- Image from a stamp in 2012
- Born: Albertha Magdelina Hanna 18 April 1900 Saint Matthew Parish, New Providence, Bahamas
- Died: 1 August 1997 (aged 97) Nassau, Bahamas
- Other name: Albertha Isaacs
- Occupations: Educator, tennis player, women's rights activist, politician

= Bertha Isaacs =

Bahamian teacher, tennis player, activist and politician (1900–1997)

Dame Albertha Magdelina Isaacs DBE ( Hanna; 18 April 1900 – 1 August 1997) was a Bahamian teacher, tennis player, women's rights activist and politician. After a career as an elementary school teacher, she played on the international tennis circuit, winning both singles and doubles titles in the 1930s.

Returning to the Bahamas, she became involved in the women's suffrage movement in the country, helping gain the vote in 1962. She was the second woman to be appointed as a Senator in the Bahamas and the first woman to be awarded the honorary title of Dame Commander of the Order of the British Empire. An annual trophy awarded at the Commonwealth Caribbean Lawn Tennis Championship bears her name.

==Early life==
Albertha Magdelina Hanna was born on 18 April 1900 in Saint Matthews Parish on New Providence in the Bahamas to Lilla Celeste (née Minns) and Robert Samuel Hanna.

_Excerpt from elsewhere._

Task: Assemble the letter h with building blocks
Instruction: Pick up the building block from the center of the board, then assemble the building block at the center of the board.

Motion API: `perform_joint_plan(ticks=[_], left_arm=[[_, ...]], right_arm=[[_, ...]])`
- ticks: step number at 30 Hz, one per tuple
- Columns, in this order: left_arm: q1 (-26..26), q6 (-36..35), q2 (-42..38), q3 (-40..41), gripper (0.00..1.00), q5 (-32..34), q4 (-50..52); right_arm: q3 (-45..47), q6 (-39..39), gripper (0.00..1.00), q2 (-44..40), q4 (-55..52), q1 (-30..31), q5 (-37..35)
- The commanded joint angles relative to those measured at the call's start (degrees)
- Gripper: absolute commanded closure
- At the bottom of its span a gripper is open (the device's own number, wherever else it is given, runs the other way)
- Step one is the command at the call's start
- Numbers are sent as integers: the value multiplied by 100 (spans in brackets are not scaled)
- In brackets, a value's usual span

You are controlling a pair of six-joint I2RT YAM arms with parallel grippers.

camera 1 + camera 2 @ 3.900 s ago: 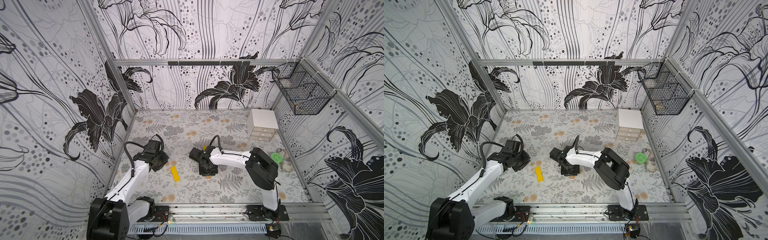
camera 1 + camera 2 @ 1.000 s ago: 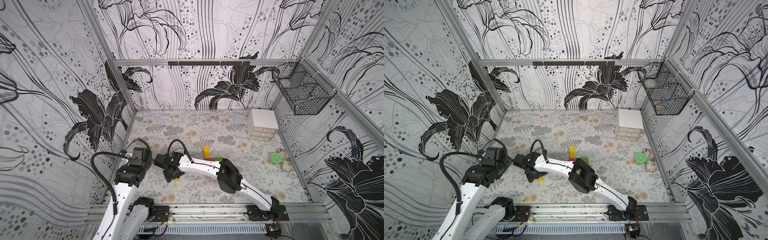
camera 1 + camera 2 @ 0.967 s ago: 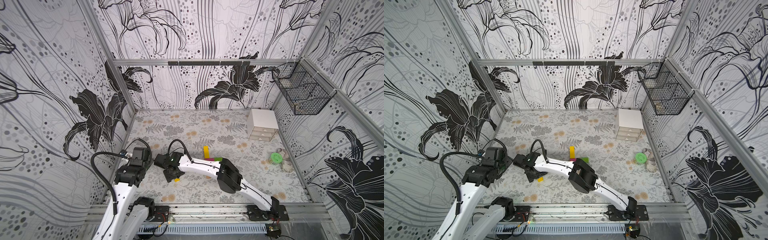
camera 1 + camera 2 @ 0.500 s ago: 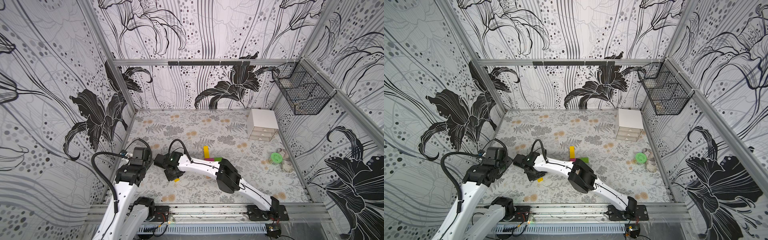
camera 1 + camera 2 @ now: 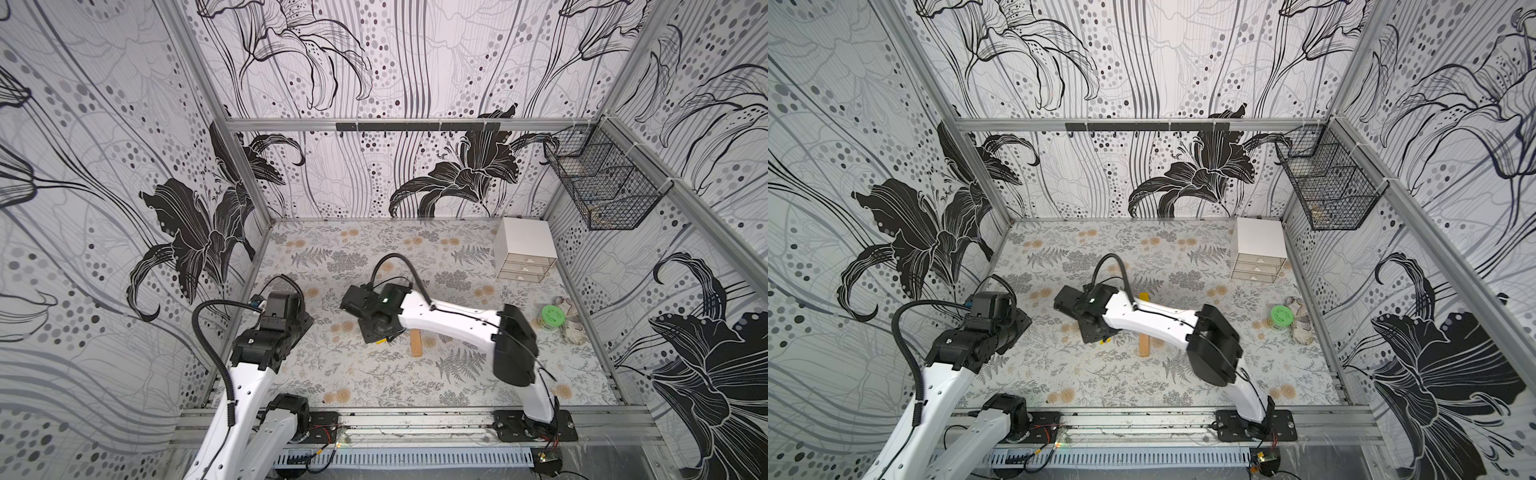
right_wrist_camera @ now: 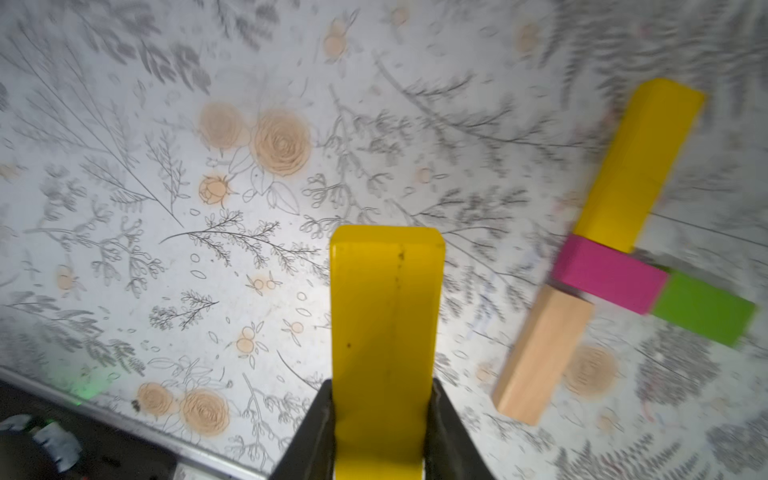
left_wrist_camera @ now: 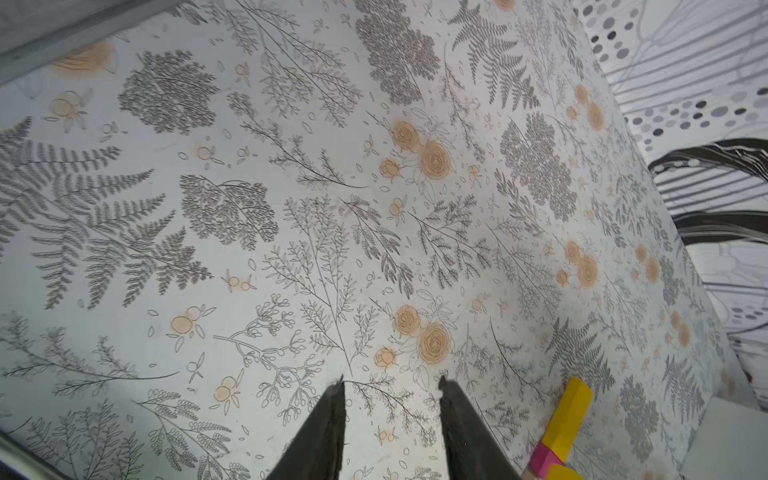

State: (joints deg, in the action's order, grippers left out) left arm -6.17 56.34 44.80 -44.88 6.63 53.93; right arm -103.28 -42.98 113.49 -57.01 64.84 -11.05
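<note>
Right wrist view: the right gripper [image 6: 383,399] has its fingers clamped on the long sides of a yellow block [image 6: 386,316] over the fern-and-rose printed tabletop [image 6: 166,208]. Near it on that surface lie a second yellow block [image 6: 636,166], magenta block [image 6: 609,276], green block [image 6: 702,309] and wood block [image 6: 540,353], touching as a partial letter h. Left wrist view: the left gripper [image 7: 391,386] has its fingers apart with nothing between them. In a top view, lily-patterned walls [image 5: 104,187] enclose the table, with a white drawer chest [image 5: 524,237] in the far right corner and a wire basket [image 5: 602,195] on the wall above.
</note>
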Motion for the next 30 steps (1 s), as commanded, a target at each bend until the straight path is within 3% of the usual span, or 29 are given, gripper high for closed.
perform_joint_plan(ticks=[1,6,12,19,30], left_arm=[[-94,-149,291,330,75,-896,-711],[-631,-126,960,693,87,-1566,-1539],[-1550,209,1603,941,100,-1682,-2453],[-2265,525,2495,975,100,-1744,-3088],[-2364,630,2601,983,100,-1577,-3004]], right_arm=[[1031,-425,94,-941,15,-184,-336],[2582,-839,94,-2135,-86,-469,-345],[3835,-1187,92,-2722,26,-733,-126],[4431,-1117,91,-2381,544,-963,198],[4321,-766,91,-1486,1005,-1199,516]])
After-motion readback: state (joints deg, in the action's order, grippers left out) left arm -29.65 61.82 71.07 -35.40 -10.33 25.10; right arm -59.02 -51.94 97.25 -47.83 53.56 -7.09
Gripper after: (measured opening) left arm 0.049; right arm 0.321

She attended Girls Cosmopolitan School and later the Victoria Schools of Nassau.

==Career==
After completing her education, Hanna began working as a grammar school teacher. On 20 February 1922, in Nassau, Hanna married Edward Adolphus Isaacs Jr., who was known as Ned. After around a decade, she left education and pursued a career as a professional tennis player.

She was a co-founder of the Gym Tennis Club of Nassau. Throughout the 1930s, Isaacs competed in international tennis events. By 1934, she was ranked #13 on the U.S. tennis tour and was the title holder in Florida, Georgia and Nassau. She played both singles and doubles, winning the singles match in 1934 and doubles in 1937 along with E. Lilyan Spencer, at the Southern Open Championship held at Tuskegee Institute.

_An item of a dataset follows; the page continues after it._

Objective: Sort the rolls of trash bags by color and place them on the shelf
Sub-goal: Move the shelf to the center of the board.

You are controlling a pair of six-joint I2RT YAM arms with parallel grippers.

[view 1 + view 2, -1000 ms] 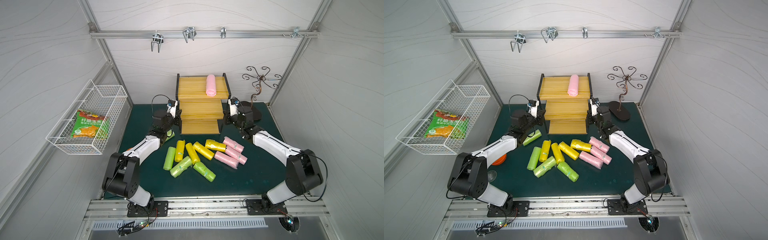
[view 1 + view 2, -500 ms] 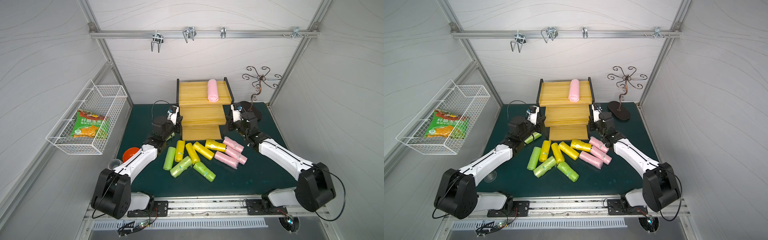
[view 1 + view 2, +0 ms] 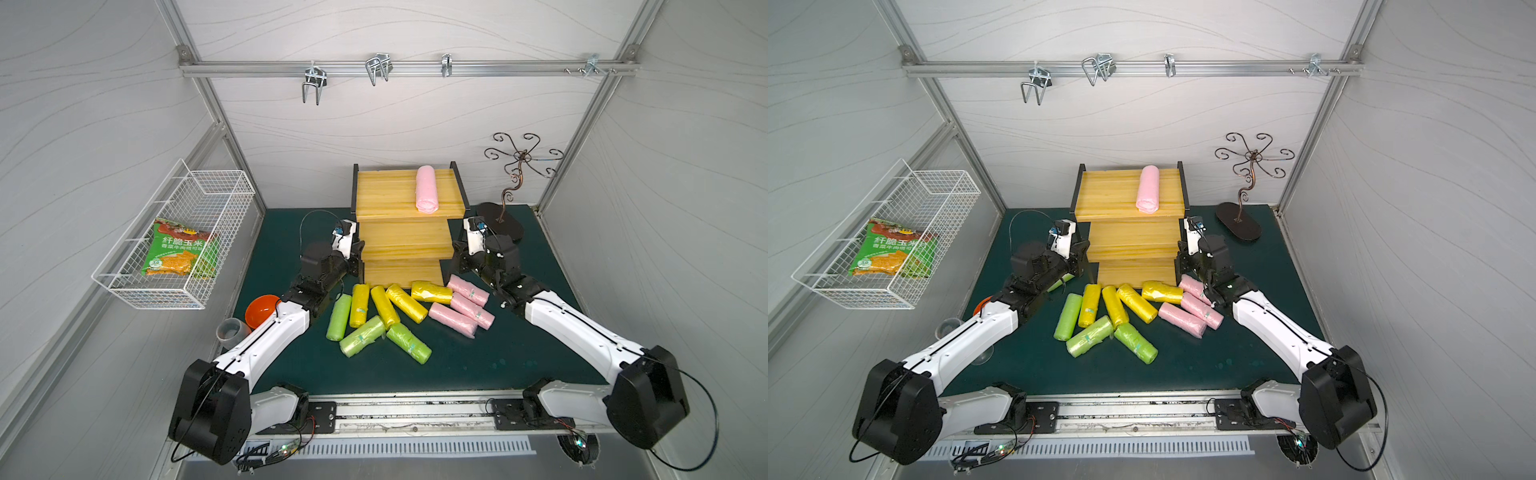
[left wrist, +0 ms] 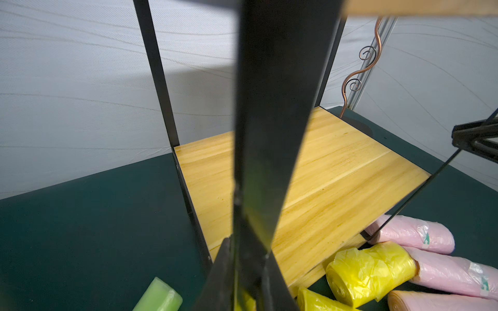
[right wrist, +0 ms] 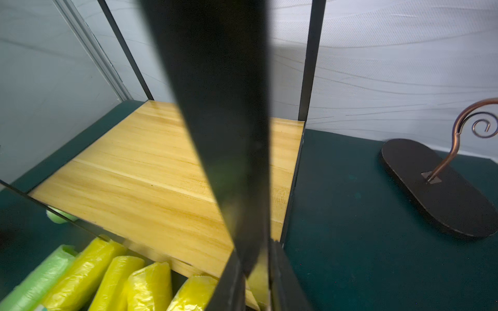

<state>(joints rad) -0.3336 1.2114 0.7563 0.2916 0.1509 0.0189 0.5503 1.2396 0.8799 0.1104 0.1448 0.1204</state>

When the Progressive Liberal Party (PLP) was founded in 1953, Isaacs was one of the founding members of the Women's Branch of the PLP. Because women's roles were limited to fundraising, she turned her attention to the suffrage movement and focused on gaining the right to vote. Socio-economic barriers to women created disadvantages in education, employment, family support, inheritance and political activism. Isaacs and other feminists worked within women's organizations both locally and internationally to lobby for the right to vote. In the late 1950s the PLP platform included women's suffrage, as they were in favor of majority rule government.

In 1958, Isaacs was one of the women who founded and served on the executive committee of the National Council of Women. By 1960, the suffrage movement had gained ground with the United Bahamian Party as well and in 1962, Bahamian women won the right to vote.

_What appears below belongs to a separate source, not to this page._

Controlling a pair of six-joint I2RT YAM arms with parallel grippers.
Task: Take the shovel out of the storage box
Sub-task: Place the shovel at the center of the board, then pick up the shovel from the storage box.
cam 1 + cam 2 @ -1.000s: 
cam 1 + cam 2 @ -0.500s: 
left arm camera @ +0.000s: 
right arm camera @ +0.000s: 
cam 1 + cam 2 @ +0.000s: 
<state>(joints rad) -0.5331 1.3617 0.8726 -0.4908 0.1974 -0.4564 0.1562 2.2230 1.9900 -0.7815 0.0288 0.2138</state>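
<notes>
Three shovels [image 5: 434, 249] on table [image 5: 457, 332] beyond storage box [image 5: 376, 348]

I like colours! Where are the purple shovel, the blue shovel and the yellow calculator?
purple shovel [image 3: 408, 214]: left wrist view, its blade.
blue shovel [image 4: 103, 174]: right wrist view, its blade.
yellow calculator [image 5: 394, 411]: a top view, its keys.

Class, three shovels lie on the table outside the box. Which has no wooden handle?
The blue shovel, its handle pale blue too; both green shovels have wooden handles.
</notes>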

In 1969, Isaacs was appointed as a Senator for the PLP, second woman Senator of the Bahamas, after Doris Sands Johnson who had been appointed in 1967.

In the 1970s, Isaacs served on the board of the Licensing Authority.

==Awards and honours==
In 1974, Isaacs was granted the honorary title of Dame Commander of the Order of the British Empire. The award marked the first time the honour had been given to a Bahamian woman. The following year, Isaacs was honoured by the Bahamas Lawn Tennis Association when they created an annual award bearing her name. The Dame Bertha Isaacs trophy is awarded at the Commonwealth Caribbean Lawn Tennis Championship to the female player who has demonstrated the highest standard of court behavior, quality of play and sportsmanship.

==Death and legacy==
Isaacs died in August 1997 in Nassau, Bahamas. In 2012, to commemorate the 50th anniversary of women gaining the vote in the Bahamas, a series of stamps was issued featuring prominent women's rights activists. Isaacs's likeness appears on the 70 cent stamp.

Her great-grandson is former Bahamian Major League Baseball player and current New York Mets First Base Coach Antoan Richardson. In his previous coaching stop with the San Francisco Giants he wore the number 00, representing her birth year to honor her legacy. She was also the sister-in-law of Bahamian lawyer and politician Sir Kendal Isaacs. Her grandson is Justice Jon Isaacs, the current President of the Supreme Court of The Bahamas.